I have just been promoted into a manager role, which I’m really excited about, but I’m already starting to struggle with my new responsibilities. I’m finding it difficult to juggle my increased workload with managing others in my team. How can I make sure I am doing them, and myself, justice in my new role?
I am so happy that you have asked this question. Becoming a manager is the biggest period of transition in your career. It is up there with moving from GCSE’s to AS levels, moving house, getting married and having children. Yes, I am serious, suddenly the pace changes, your responsibilities broaden and you now have people other than yourself to think about. And folk are not always the easy part of the job.
The best managers fully engage with the people agenda whilst others just hope it will one day go away. Some people may be thrown into the deep end into this key role with little preparation or training. The research shows that people join businesses because of the manager and very often people leave the jobs because of their manager. I’m sure that we have all been on the receiving end of a bad manager at some point in our careers, so we know what that experience is all about. And you clearly do not want to be one of these. So we need to set you up to be the best manager you can be.
I suggest that there are three areas for you to focus one; manage yourself, manage your team and manage your network.

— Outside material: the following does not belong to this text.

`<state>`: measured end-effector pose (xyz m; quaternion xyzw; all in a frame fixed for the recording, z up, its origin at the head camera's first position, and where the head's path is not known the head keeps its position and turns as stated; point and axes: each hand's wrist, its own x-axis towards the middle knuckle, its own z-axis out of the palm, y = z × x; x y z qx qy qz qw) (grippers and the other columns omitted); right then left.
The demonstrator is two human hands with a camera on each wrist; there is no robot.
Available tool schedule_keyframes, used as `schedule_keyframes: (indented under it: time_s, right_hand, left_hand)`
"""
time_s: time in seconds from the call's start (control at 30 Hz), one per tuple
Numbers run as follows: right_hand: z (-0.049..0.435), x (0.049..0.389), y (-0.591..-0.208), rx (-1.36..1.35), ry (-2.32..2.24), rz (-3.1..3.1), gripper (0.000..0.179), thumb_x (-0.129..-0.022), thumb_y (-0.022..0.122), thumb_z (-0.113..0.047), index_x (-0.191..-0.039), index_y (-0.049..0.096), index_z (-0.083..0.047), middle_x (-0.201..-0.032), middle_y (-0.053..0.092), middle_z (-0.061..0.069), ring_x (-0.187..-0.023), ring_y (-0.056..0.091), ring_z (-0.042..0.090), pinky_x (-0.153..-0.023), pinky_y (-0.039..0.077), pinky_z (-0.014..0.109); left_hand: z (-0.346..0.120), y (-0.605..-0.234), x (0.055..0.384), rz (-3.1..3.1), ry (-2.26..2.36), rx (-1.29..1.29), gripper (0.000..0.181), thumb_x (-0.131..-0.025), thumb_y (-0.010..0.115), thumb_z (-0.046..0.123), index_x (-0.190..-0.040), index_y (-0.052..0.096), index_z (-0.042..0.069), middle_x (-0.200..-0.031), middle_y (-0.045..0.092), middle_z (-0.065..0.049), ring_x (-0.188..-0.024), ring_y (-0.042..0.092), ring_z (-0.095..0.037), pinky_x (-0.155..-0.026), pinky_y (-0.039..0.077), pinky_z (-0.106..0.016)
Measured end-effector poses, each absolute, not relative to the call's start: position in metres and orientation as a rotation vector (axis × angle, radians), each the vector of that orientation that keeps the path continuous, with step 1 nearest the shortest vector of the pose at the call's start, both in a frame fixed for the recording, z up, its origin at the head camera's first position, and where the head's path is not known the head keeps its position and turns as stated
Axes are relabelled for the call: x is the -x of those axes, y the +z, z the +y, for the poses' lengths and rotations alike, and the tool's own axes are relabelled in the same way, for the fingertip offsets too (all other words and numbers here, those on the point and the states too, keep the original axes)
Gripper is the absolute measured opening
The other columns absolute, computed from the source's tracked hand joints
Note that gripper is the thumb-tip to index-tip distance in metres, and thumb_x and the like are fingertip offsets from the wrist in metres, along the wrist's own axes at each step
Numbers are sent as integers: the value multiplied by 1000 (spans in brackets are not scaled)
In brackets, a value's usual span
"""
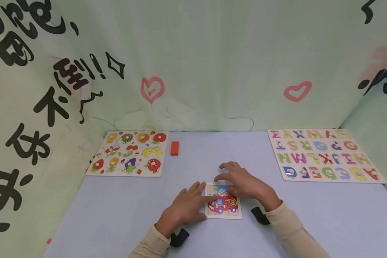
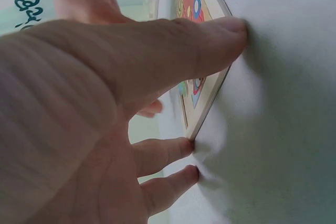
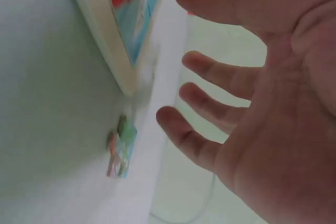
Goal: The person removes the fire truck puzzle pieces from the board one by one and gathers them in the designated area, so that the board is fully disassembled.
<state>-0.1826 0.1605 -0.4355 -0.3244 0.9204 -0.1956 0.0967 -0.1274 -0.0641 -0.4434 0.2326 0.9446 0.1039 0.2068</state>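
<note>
A small wooden picture puzzle (image 1: 224,216) with a pale frame and a red vehicle picture lies on the table. At its left edge is my left hand (image 1: 188,206), one finger reaching over the picture. In the left wrist view the thumb (image 2: 220,40) lies across the frame's edge, and two fingertips stand near a corner. My right hand (image 1: 245,182) hovers over the puzzle's upper right part, hiding that corner. In the right wrist view its fingers are loosely bent with nothing between them. A small coloured piece (image 3: 122,148) lies beyond the frame's corner there.
A fruit board (image 1: 129,154) lies at the back left, with an orange block (image 1: 175,148) beside it. The alphabet board (image 1: 325,156) is at the back right. Behind the table hangs a pale green curtain (image 1: 225,64). Black straps sit at both wrists.
</note>
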Motion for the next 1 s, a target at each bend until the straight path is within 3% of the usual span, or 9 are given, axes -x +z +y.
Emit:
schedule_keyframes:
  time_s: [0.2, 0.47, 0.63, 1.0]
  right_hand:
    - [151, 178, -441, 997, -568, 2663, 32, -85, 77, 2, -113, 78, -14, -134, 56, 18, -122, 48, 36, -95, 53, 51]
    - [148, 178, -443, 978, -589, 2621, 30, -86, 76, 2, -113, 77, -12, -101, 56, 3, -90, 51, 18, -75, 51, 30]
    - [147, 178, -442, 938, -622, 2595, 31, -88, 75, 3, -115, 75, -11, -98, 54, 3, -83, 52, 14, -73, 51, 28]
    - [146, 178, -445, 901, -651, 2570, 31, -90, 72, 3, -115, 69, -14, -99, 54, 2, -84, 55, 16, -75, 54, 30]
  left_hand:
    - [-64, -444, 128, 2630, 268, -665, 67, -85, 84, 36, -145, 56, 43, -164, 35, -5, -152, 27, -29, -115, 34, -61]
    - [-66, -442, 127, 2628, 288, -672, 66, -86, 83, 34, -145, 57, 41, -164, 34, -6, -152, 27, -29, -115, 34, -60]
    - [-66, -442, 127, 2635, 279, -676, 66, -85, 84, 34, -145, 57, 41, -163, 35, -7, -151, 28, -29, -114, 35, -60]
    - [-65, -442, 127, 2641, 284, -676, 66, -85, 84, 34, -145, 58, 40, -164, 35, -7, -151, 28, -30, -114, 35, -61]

When managing yourself, be aware of how you impact people, how you communicate, how you motivate, how you plan and organise. Look around the business and see whose management style you think is effective and watch what they do.
When you are managing your team, be aware of when you are a friend and when you are a boss. How do you want the team to operate and support each other? Are you walking your walk? Talking your talk? If you set the rules you also need to keep them. Sign up for all the management workshops and learn the skills – fast.
Networks are becoming more important as we focus on lateral careers of experience. Take a look at your own brand, who are you meeting, what can they share with you? For some practical guidance sign up for the free IPA mentor programme and develop your skills and take as much advice as you can get.
At the end of the day your team look to you for clarity and guidance:-
- They want to know what their job is; what they are being paid to do. Make sure that they have a copy of a job description for their role and the role above.
- They want to know how well they are doing in their role so give them regular feedback
- Let them know you have their back – what do they need to do to get promoted, how are you supporting the development of their career?
For those of you who like a book or two, a great reference book for the millennial manager is Being the Boss, Linda A Hill and a simple and effective read is The 10 Management PEPs.